The NCAA has long claimed that college sports are an amateur endeavor, an argument used for not paying student-athletes.
In February, UMD College Park, along with the athletic marketing platform Opendorse, launched a program called Momentum to help student-athletes develop content on their social media accounts and build their brand, Evans said.
The average deal at the University of Maryland for NIL is $745, Evans said. Over half of those deals are in cash and the others are gifts. However, two field hockey student athletes have gotten deals over $10,000, Evans said.
“Student-athletes need to develop content in order to be able to drive money for the use of their name, image and likeness and this company is able to do that,” Evans said.
And opportunities exist not only for “big-name, star student-athletes,” Evans said. “There’s a lot of money there for student-athletes who just know how to engage on social media,” he said.
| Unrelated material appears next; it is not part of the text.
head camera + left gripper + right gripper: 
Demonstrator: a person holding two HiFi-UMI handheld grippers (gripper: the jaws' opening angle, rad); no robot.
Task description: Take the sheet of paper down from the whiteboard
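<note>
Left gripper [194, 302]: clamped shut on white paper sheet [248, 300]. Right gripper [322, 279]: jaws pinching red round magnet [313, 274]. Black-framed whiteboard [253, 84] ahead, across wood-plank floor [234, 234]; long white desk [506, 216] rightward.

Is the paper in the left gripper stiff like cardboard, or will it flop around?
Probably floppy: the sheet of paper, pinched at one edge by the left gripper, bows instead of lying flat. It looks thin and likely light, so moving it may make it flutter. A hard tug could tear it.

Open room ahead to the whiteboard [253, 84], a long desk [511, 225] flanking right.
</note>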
Troy Dell, director of athletics at Frostburg State University, said that the topic of NIL has been “pretty quiet” at his campus, with only a half-dozen student-athletes having questions. Frostburg’s main focus is to educate student-athletes on what they can do with their name, image and likeness, but the university hasn’t reached a point where they need to help students with branding, he said.
Frostburg State has met with several vendors but does not see a need to partner with a private company yet, Dell continued.
Derek Carter, the director of athletics in Coppin State University, also said that no student athletes are currently benefiting from NIL, but the university has partnered with a company called “Influencer” to educate student athletes about their options. By spring, Carter said he expects more students to start making deals.
Evans floated the idea of having one platform that serves all of the university system’s 12 institutions, adding that he would like to share data that UMD College Park is getting from its program with other campuses.
“There may be something we could do as a package one day that could be useful to all institutions…how do we bring our resources together to have one entity working for all institutions?” he said.